BookmarkSubscribeRSS Feed
🔒 This topic is solved and locked. Need further help from the community? Please sign in and ask a new question.
PI3
Obsidian | Level 7 PI3
Obsidian | Level 7

Hi all! I ran across an inconsistency and it's leading me to question the validity of the standard error bars that I made using proc sgplot. I'm a pretty new SAS user, so it's very possible I made a mistake, but I cannot figure out what it is for the life of me.

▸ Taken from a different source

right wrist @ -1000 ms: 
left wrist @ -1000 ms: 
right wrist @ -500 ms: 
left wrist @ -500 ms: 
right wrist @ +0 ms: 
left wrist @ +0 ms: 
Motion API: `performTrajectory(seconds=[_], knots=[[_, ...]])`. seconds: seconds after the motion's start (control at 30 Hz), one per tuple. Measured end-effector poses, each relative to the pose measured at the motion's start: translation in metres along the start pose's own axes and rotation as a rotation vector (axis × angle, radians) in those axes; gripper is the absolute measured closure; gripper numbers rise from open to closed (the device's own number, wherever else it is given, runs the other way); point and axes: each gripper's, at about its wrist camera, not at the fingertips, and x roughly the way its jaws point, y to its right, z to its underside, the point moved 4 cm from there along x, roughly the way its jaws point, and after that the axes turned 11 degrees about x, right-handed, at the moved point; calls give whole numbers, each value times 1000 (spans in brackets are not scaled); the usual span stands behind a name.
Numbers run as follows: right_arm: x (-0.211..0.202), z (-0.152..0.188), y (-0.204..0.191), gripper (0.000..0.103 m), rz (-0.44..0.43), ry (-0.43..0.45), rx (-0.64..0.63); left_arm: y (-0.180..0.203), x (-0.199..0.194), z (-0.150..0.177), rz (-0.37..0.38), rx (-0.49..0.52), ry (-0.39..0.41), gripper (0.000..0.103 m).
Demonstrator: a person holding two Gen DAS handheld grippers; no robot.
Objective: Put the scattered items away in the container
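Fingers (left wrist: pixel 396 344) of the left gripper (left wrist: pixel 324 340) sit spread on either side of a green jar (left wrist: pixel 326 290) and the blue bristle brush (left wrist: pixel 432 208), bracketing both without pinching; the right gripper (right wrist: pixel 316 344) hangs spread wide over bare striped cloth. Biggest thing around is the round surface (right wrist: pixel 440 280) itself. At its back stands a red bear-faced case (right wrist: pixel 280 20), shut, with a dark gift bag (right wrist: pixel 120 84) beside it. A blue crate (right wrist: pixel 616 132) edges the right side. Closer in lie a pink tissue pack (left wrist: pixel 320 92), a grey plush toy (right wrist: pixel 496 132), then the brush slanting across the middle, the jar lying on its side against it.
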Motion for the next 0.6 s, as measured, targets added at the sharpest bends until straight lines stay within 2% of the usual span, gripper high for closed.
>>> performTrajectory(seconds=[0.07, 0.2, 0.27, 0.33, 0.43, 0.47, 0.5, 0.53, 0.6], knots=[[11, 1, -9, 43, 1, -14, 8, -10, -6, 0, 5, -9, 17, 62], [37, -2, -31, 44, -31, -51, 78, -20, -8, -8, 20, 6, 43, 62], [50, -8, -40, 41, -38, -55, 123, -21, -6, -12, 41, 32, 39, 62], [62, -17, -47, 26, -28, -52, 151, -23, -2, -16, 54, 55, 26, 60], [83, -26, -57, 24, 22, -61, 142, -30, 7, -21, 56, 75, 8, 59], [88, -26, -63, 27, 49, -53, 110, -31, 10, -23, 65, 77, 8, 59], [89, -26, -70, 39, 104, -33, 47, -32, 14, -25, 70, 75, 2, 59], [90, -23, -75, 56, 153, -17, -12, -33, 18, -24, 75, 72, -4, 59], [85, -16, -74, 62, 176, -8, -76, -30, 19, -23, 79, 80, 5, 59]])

What I've noticed is that the standard error bars I made using proc gplot (by creating a new dataset with three y values and manually adding or subtracting the SE from the mean) are very different from the ones I got from using proc sgplot (by using limitstat). The ones that I got from procsgplot also don't entirely line up with the calculated standard errors in the data we have. Something about it is 'off'.

 

Thank you! I appreciate the help. 

 

*just your basic proc means;

*Summming # pos nests, also dstats;
proc means data=Coop noprint;
by site rep week trt;
var nest;
output out=posnest n=nnest sum(nest)=sumnest mean=xnest stderr=senest std=sdnest var=vnest;
run;

 

/*the proc sgplot that is not correct*/
title "Mean positive nest data=posnest";
proc sgplot data=posnest;
vline week / response=xnest group=trt stat=mean limitstat=stderr numstd=2;
yaxis label='X nest +/- SE nest with proc sgplot';
run;
title;

 

*the proc g plot, which is doing what I want it to;

*this first section is adding the additional yvalues;

data reshapemean(keep=site week trt xnest senest yvar);
set posnest;
yvar=xnest;
output;
yvar=xnest-senest;
output;
yvar=xnest+senest;
output;
run;

 

proc gplot data=reshapemean;
plot yvar*week=trt;
title3 'X nest +/- SE nest with proc Gplot';
run;

 

using proc sgplot (wrong)using proc sgplot (wrong)using proc Gplot (accurate)using proc Gplot (accurate)peek at the data being graphedpeek at the data being graphed

1 ACCEPTED SOLUTION

Accepted Solutions
Reeza
Super User
I think you need to use the raw data with SGPLOT not the summarized data if you're asking it to create the summary statistics.

View solution in original post

9 REPLIES 9
Reeza
Super User
Do you have an axis statement somewhere limiting the yvar to 1?
PI3
Obsidian | Level 7 PI3
Obsidian | Level 7

No.. where/why do I need that? If this is about the proc gplot.. it is supposed to be plotting three yvalues. The mean, the mean - SE and the mean + SE.

Reeza
Super User

@PI3 wrote:

No.. where/why do I need that? If this is about the proc gplot.. it is supposed to be plotting three yvalues. The mean, the mean - SE and the mean + SE.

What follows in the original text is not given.